PROVIDED INFORMATION
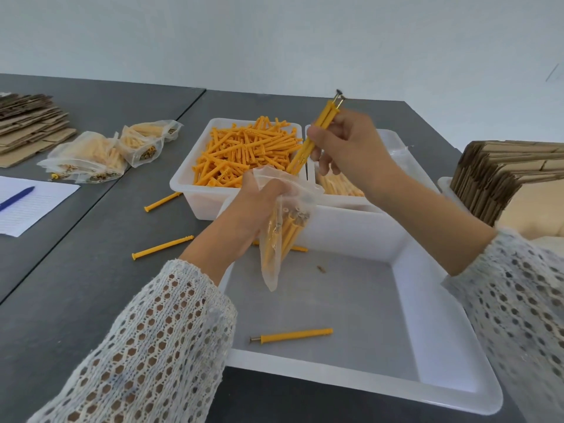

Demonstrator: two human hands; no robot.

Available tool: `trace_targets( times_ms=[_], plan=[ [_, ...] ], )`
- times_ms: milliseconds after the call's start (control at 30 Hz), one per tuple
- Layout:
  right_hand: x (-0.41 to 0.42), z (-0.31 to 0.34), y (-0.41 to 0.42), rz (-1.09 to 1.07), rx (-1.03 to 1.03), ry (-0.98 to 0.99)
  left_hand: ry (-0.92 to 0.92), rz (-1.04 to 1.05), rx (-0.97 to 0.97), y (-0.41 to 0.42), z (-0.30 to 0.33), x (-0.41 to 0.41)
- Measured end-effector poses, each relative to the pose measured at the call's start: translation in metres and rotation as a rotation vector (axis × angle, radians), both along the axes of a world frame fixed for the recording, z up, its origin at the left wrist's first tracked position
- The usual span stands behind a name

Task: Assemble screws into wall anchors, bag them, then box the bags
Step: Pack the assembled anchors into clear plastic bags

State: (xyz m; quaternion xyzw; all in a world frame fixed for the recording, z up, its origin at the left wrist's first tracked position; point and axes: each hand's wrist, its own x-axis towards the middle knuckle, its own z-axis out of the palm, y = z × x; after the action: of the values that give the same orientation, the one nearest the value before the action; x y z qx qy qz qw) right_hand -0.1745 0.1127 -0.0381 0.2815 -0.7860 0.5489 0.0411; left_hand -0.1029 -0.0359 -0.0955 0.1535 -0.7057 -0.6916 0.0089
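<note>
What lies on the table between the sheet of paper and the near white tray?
One loose yellow anchor on bare grey table, seen in the head view.

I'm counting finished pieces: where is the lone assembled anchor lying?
In the head view, the assembled anchor lies flat on the floor of the near white tray, low centre, between the sleeves.

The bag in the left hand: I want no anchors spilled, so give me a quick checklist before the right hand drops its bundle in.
1. Bag held by left hand: ok.
2. Bag mouth open toward the bundle: ok.
3. Bundle of anchors gripped by right hand: ok.
4. Bundle tips over the mouth: ok.
5. Screw heads seated in the bundle: cannot tell.
6. White tray under the bag: ok.
</note>
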Motion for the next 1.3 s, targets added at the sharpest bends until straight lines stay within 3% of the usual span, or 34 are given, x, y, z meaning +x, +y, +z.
trace_targets(
  times_ms=[200,333,400,467,567,633,700,867,1033,1133,1300],
  plan=[
    [0.006,-0.010,-0.012,0.237,0.468,0.042,0.045,-0.019,-0.012,0.002,-0.001,-0.001],
    [0.012,-0.004,0.002,0.067,0.425,0.197,0.032,-0.008,-0.015,-0.001,-0.004,-0.002],
    [0.020,-0.001,0.017,0.014,0.387,0.183,0.039,-0.001,-0.021,-0.001,-0.004,-0.002],
    [0.039,0.002,0.030,0.167,0.599,0.063,0.054,0.023,-0.007,-0.002,-0.004,-0.002],
    [0.080,-0.024,0.037,0.574,1.044,-0.077,0.070,0.096,0.015,-0.004,-0.004,-0.005],
    [0.107,-0.051,0.035,0.698,1.174,-0.020,0.104,0.173,0.045,-0.006,-0.003,-0.006],
    [0.120,-0.074,0.029,0.693,1.255,0.187,0.144,0.262,0.078,-0.011,-0.002,-0.006],
    [0.105,-0.106,0.006,0.595,1.277,0.420,0.172,0.401,0.129,-0.022,-0.001,-0.005],
    [0.061,-0.117,-0.008,0.344,1.179,0.351,0.163,0.422,0.156,-0.022,0.002,-0.002],
    [0.041,-0.118,-0.014,0.299,1.109,0.358,0.148,0.439,0.134,-0.022,0.001,-0.001],
    [0.031,-0.120,-0.038,0.250,1.246,0.636,0.163,0.488,0.101,-0.028,-0.006,-0.003]
  ],
)
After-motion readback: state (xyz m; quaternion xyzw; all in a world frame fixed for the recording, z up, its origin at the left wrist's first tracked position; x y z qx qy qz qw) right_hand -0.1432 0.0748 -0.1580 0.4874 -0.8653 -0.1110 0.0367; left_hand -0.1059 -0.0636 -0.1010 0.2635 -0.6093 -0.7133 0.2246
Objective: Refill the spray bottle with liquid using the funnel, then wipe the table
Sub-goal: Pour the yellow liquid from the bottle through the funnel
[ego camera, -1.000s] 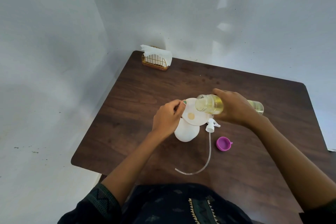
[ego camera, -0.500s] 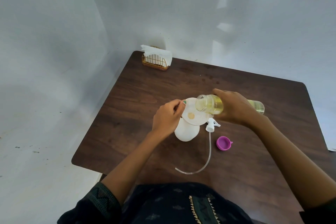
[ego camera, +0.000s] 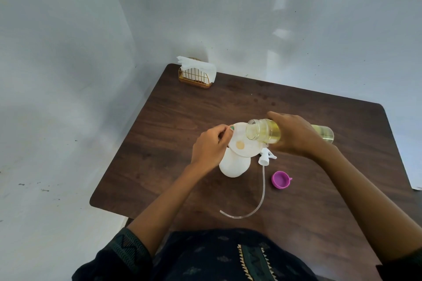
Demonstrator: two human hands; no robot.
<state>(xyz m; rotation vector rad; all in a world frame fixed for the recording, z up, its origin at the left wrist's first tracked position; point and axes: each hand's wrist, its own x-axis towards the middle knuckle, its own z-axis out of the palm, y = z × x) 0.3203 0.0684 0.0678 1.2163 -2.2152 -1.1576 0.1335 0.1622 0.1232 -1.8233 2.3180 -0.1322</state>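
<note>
A white spray bottle (ego camera: 234, 165) stands on the dark wooden table (ego camera: 182, 116) with a white funnel (ego camera: 245, 146) in its neck. A small pool of yellow liquid lies at the funnel's bottom. My left hand (ego camera: 211, 145) pinches the funnel's left rim. My right hand (ego camera: 296, 134) grips a clear bottle of yellow liquid (ego camera: 263, 132), tipped almost level, its open mouth over the funnel. The white spray head (ego camera: 266, 157) with its long clear tube (ego camera: 255, 203) lies on the table right of the spray bottle.
A purple cap (ego camera: 281, 180) lies open side up to the right of the tube. A gold wire holder with white napkins (ego camera: 197, 73) stands at the far left corner. Grey walls close in behind and to the left.
The clear bottle stays tipped over the funnel with hardly any movement. Both hands keep their hold.
</note>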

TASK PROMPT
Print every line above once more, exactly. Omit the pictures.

RESPONSE TO THIS EXERCISE
Demonstrator: two human hands; no robot.

Available tool: `trace_targets( times_ms=[_], plan=[ [_, ...] ], )`
- times_ms: milliseconds after the call's start (control at 30 Hz), one per tuple
- Layout:
  right_hand: x (-0.41 to 0.42), z (-0.31 to 0.34), y (-0.41 to 0.42), rz (-1.09 to 1.07), rx (-1.03 to 1.03), ry (-0.98 to 0.99)
  left_hand: ry (-0.92 to 0.92), rz (-1.04 to 1.05), rx (-0.97 to 0.97), y (-0.41 to 0.42), z (-0.30 to 0.33), x (-0.41 to 0.41)
- Measured end-effector poses, each relative to the pose measured at the call's start: translation in metres and rotation as a rotation vector (axis × angle, radians), both along the axes of a world frame fixed for the recording, z up, its origin at the left wrist's first tracked position
- The usual span stands behind a name

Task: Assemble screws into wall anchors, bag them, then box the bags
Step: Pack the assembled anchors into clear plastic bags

State: (xyz m; quaternion xyzw; all in a world frame fixed for the recording, z up, its origin at the left wrist's first tracked position; point and axes: each hand's wrist, its own x-axis towards the middle knuckle, its own z-axis out of the palm, y = z × x; after the action: of the values that give the same orientation, the one nearest the value before the action; x y z qx qy qz qw) right_hand -0.1745 0.1127 -0.0381 0.2815 -0.7860 0.5489 0.0411; left_hand -0.1029 -0.0359 -0.0955 0.1535 -0.7057 -0.6916 0.0089
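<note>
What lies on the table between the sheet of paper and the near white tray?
One loose yellow anchor on bare grey table, seen in the head view.

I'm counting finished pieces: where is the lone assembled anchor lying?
In the head view, the assembled anchor lies flat on the floor of the near white tray, low centre, between the sleeves.

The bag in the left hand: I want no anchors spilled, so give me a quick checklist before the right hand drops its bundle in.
1. Bag held by left hand: ok.
2. Bag mouth open toward the bundle: ok.
3. Bundle of anchors gripped by right hand: ok.
4. Bundle tips over the mouth: ok.
5. Screw heads seated in the bundle: cannot tell.
6. White tray under the bag: ok.
</note>
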Motion for the next 1.3 s, targets added at the sharpest bends until straight lines stay within 3% of the usual span, or 34 are given, x, y, z meaning +x, +y, +z.
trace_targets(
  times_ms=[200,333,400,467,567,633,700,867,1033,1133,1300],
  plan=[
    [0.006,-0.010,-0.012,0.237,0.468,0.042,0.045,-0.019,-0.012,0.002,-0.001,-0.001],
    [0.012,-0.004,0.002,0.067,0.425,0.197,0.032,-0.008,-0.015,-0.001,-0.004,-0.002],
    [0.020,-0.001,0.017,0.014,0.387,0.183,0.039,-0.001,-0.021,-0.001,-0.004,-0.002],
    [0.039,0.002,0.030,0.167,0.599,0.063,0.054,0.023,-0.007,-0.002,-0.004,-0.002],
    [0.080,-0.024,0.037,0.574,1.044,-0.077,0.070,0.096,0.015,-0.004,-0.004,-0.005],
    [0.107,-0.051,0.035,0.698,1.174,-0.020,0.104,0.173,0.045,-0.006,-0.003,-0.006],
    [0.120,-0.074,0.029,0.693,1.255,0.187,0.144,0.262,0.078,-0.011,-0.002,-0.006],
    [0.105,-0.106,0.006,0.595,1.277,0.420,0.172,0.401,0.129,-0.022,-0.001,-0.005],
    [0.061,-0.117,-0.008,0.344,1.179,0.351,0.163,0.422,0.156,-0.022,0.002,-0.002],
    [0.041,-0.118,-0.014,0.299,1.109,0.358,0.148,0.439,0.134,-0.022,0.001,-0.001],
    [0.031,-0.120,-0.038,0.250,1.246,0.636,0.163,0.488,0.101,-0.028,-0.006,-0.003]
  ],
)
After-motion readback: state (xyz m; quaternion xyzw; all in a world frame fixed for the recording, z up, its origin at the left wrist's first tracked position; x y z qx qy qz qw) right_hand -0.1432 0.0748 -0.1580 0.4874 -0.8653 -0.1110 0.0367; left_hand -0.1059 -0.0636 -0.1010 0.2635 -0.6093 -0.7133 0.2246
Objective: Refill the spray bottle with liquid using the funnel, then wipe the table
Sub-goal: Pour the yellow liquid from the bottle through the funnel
[ego camera, -1.000s] 
[ego camera, -0.500s] 
[ego camera, +0.000s] 
Demonstrator: two human hands; no robot.
<state>(xyz m; rotation vector rad; all in a world frame fixed for the recording, z up, its origin at the left wrist's first tracked position; point and axes: each hand's wrist, its own x-axis towards the middle knuckle, its own z-axis out of the palm, y = z × x) 0.3203 0.0684 0.0678 1.2163 -2.2152 -1.1576 0.1335 0.1622 0.1232 -1.8233 2.3180 -0.1322</state>
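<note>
A white spray bottle (ego camera: 234, 165) stands on the dark wooden table (ego camera: 182, 116) with a white funnel (ego camera: 245, 146) in its neck. A small pool of yellow liquid lies at the funnel's bottom. My left hand (ego camera: 211, 145) pinches the funnel's left rim. My right hand (ego camera: 296, 134) grips a clear bottle of yellow liquid (ego camera: 263, 132), tipped almost level, its open mouth over the funnel. The white spray head (ego camera: 266, 157) with its long clear tube (ego camera: 255, 203) lies on the table right of the spray bottle.
A purple cap (ego camera: 281, 180) lies open side up to the right of the tube. A gold wire holder with white napkins (ego camera: 197, 73) stands at the far left corner. Grey walls close in behind and to the left.
The clear bottle stays tipped over the funnel with hardly any movement. Both hands keep their hold.
</note>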

This is the complete answer.